How long did it take you to write the first draft of your manuscript?



I’ll tell you when I get that far.  So far, if you count the two essays I wrote while finishing Bad Indians, about 5 years.

Who or what inspired you to write this book?
Without a doubt, Isabel Meadows.  The more I read her stories, the more I realize what a phenomenal woman she was: technically illiterate, but a craftswoman of storytelling, surviving, and preserving the heart and soul of her mother’s people.  When I began to really study her stories, I became infuriated that J.P. Harrington gets all the credit for them!  These stories are not his ethnographic notes; they are stories that she graced him with as part of her own strategy to reach future Indian generations.  I want to set that record straight.
What else about your book might pique the reader’s interest?
These are many of the same people who appear in small pieces, poems or photographs in Bad Indians, plus others; the book is a much more linear effort to stitch the small pieces together into cohesive threads and see the larger picture of individual lives.  Why did Teodosia throw a pan of hot coals into her husband Ventura’s face, blinding him?  Why did she take him back at the end of his life?  Why is it that I am descended from Padre Real?  Whatever happened to my cousin Victor, identified as a “joto” (faggot)?  What’s the real story behind Bradley Sargent stealing Rancho El Potrero from Estafana, and was her Chilean husband really just in Sargent’s back pocket?  Plus, Hidden Stories is an extension of the idea that bad Indians make good Ancestors, and without good Ancestors, I wouldn’t be here. 
Isabel as a young, well-to-do mixed-blood Indian woman.
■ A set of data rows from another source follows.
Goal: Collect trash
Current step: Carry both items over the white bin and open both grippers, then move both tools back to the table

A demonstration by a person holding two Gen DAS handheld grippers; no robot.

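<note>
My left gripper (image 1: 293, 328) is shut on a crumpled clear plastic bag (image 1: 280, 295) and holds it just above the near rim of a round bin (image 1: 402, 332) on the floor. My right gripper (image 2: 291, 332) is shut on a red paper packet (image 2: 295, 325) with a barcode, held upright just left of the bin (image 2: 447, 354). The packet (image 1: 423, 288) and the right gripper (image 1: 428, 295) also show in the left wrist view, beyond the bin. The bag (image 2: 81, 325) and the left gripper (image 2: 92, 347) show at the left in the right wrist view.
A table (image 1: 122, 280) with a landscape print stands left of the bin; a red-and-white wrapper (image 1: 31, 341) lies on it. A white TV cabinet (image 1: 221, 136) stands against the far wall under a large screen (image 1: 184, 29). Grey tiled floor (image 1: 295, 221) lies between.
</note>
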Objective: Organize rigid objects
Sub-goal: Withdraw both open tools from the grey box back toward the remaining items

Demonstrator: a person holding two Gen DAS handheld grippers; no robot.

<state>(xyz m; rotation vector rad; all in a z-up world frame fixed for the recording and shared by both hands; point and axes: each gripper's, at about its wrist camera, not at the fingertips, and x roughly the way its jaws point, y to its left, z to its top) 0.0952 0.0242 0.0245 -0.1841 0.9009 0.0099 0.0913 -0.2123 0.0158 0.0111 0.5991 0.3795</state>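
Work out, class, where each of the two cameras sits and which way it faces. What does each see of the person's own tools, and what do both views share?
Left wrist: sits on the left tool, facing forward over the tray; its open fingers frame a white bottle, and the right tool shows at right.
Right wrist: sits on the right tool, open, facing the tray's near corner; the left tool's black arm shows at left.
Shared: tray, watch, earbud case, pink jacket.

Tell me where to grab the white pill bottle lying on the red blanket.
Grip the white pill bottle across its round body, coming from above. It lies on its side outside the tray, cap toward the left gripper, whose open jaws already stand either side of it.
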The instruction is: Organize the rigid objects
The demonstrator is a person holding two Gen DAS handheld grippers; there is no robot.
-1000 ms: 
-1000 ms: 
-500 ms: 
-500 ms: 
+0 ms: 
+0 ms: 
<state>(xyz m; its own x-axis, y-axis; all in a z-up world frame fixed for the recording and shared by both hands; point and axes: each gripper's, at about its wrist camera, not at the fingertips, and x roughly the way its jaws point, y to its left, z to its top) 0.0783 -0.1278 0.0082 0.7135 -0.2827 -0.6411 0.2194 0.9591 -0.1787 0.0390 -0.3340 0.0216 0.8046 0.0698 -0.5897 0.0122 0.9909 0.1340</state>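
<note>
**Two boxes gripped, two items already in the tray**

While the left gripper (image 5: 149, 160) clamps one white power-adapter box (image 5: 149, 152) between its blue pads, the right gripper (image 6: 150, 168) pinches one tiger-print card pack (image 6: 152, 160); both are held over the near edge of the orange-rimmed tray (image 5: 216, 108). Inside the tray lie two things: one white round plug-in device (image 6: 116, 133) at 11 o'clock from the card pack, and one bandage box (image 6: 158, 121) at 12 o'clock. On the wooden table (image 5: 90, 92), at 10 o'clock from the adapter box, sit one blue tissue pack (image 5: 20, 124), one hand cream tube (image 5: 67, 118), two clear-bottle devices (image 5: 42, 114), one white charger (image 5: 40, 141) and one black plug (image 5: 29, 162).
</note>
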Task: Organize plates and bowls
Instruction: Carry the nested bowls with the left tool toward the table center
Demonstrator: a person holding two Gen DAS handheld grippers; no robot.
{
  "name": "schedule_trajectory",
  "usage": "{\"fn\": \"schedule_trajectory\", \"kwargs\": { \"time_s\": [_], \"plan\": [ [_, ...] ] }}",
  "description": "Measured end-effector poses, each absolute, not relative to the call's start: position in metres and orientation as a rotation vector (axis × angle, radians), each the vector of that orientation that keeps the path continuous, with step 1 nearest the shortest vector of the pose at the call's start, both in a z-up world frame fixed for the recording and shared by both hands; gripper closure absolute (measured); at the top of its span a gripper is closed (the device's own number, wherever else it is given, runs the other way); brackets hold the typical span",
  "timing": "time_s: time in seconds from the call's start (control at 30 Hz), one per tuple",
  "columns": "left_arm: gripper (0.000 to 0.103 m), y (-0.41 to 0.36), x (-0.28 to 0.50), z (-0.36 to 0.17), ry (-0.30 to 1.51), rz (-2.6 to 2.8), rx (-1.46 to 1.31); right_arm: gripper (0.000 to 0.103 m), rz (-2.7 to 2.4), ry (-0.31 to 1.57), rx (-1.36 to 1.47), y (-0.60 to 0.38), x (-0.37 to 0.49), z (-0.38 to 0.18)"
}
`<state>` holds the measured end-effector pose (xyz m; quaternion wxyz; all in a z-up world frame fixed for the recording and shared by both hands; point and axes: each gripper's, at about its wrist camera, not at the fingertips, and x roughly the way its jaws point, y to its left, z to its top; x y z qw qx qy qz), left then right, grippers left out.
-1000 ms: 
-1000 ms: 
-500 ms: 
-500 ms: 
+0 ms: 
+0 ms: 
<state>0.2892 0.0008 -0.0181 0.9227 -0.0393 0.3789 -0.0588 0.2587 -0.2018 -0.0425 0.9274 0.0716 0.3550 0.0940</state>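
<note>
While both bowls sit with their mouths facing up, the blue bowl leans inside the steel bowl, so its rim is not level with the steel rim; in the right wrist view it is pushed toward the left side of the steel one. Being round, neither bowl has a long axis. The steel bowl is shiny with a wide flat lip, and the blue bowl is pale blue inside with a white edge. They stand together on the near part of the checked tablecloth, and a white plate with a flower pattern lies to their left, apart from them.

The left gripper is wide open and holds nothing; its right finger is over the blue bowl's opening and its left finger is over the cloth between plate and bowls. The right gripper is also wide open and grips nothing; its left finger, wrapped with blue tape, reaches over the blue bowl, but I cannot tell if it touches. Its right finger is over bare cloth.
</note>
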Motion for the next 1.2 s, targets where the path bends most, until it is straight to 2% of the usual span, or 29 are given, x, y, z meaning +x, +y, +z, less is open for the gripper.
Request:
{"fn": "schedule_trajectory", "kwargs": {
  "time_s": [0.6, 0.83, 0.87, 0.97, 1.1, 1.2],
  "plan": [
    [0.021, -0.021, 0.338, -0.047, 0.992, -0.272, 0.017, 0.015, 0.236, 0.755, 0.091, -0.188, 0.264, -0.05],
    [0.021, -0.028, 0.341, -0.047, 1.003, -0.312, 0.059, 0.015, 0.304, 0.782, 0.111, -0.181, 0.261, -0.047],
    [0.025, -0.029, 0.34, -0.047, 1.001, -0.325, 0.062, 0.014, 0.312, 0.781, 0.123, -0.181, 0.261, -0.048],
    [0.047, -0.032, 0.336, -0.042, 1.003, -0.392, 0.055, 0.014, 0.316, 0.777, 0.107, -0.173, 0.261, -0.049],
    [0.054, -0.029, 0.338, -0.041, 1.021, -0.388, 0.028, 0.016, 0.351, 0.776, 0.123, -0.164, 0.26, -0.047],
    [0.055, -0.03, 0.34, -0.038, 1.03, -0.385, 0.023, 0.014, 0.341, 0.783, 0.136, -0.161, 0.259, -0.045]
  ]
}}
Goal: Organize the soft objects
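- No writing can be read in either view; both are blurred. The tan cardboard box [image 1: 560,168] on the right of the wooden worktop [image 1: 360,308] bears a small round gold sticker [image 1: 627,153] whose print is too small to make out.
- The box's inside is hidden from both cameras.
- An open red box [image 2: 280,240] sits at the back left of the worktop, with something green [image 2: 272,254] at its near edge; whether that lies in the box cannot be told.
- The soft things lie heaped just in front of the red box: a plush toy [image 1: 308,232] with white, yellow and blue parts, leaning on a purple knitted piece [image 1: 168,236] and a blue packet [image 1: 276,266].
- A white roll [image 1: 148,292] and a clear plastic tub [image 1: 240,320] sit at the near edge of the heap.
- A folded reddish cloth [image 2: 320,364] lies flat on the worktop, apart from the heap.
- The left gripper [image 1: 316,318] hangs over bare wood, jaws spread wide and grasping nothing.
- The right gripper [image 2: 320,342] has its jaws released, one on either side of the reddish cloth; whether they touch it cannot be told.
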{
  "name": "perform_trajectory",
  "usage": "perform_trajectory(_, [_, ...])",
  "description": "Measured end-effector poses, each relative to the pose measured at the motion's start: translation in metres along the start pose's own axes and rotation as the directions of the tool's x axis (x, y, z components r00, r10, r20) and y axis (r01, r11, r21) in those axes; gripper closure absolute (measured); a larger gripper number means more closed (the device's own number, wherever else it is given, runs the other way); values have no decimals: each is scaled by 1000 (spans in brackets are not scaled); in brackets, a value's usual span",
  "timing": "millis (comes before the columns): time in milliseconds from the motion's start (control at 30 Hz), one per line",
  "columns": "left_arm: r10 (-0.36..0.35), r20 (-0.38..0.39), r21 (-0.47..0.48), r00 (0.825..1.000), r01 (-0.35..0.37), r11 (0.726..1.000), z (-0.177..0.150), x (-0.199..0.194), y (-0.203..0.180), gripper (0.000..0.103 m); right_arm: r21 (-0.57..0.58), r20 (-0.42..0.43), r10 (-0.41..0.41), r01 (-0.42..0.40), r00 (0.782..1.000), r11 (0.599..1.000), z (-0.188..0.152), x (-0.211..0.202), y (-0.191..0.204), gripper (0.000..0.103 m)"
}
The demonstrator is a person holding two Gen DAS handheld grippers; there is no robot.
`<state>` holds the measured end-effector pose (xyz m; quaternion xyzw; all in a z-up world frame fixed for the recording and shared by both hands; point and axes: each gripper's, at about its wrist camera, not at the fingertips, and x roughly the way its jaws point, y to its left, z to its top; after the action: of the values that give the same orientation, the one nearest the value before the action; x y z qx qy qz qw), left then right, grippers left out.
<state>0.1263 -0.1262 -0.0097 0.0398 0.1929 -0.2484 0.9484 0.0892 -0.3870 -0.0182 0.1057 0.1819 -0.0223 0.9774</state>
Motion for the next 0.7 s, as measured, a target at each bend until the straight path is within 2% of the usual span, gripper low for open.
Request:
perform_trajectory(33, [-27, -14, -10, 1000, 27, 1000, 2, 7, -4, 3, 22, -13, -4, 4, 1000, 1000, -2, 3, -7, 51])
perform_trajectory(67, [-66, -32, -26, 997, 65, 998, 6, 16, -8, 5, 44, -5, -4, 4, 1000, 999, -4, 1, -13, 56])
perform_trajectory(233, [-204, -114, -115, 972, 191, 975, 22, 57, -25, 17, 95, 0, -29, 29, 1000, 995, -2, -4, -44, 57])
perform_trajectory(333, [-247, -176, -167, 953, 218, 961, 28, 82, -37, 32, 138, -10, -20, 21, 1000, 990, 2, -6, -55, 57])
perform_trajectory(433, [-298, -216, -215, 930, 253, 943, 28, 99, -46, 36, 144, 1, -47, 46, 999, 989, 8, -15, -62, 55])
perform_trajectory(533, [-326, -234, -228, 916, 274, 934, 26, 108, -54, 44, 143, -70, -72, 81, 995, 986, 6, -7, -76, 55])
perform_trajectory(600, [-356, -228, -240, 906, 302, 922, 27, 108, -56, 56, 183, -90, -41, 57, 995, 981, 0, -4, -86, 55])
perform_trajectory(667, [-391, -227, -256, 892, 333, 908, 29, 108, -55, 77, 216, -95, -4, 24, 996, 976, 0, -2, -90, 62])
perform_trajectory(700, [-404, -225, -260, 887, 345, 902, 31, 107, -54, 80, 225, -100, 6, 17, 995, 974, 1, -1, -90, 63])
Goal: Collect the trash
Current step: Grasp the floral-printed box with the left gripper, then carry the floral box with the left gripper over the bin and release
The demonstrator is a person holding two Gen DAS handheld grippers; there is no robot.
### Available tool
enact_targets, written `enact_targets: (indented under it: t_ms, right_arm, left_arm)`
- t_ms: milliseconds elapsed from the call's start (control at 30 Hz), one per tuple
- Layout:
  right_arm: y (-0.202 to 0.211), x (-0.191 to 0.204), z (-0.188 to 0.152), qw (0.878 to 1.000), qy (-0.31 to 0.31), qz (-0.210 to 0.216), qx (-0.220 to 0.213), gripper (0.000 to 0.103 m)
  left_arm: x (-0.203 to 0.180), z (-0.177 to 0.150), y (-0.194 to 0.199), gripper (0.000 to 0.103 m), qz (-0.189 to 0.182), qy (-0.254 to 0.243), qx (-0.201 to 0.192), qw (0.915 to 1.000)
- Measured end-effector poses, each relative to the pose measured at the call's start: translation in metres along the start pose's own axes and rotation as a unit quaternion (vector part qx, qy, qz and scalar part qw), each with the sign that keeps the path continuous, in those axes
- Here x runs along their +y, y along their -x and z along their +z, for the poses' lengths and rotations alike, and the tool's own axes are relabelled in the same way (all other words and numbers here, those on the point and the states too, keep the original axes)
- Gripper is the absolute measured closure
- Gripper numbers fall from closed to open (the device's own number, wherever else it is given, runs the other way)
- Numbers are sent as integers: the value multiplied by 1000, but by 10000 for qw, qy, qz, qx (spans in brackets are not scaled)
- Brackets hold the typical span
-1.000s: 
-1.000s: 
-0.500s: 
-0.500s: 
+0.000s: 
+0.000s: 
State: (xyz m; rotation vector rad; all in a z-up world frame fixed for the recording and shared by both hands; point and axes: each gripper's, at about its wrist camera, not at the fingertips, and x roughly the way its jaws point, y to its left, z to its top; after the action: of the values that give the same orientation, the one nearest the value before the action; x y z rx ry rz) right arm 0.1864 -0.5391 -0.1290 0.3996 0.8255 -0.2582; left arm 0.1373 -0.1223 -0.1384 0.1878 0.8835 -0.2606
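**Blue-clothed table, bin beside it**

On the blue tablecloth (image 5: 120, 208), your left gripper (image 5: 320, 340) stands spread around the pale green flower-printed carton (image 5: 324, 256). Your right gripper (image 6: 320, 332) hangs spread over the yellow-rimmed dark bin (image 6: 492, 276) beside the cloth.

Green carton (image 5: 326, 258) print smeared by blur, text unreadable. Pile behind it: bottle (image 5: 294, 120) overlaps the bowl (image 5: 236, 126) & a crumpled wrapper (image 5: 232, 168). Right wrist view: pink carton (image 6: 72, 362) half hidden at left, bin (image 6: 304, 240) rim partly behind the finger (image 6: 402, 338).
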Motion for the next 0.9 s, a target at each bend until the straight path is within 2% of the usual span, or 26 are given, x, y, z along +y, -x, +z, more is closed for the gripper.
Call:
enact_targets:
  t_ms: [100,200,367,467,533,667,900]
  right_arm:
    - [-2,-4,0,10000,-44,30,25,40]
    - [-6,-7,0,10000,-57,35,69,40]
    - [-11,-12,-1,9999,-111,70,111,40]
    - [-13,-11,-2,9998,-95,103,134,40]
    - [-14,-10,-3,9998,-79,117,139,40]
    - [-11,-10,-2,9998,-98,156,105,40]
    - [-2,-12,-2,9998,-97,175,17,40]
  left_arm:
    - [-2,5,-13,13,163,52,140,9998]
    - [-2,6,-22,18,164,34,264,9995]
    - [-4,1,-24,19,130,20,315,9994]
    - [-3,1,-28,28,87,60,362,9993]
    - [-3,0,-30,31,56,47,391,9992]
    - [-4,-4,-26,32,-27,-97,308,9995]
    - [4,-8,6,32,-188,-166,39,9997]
One of Isabel's stories; this one is about a young girl named Vicenta who is raped by Padre Real.

Isabel as an elderly Indian woman living in Washington D.C., working for Harrington.  She sent home most of her pay to help raise nieces and nephews, and care for her brother Thomas Meadows.  The family had long since lost their land in a drawn-out, painful legal battle with Isabel's older brother, Frank.  That's a story worthy of a novel!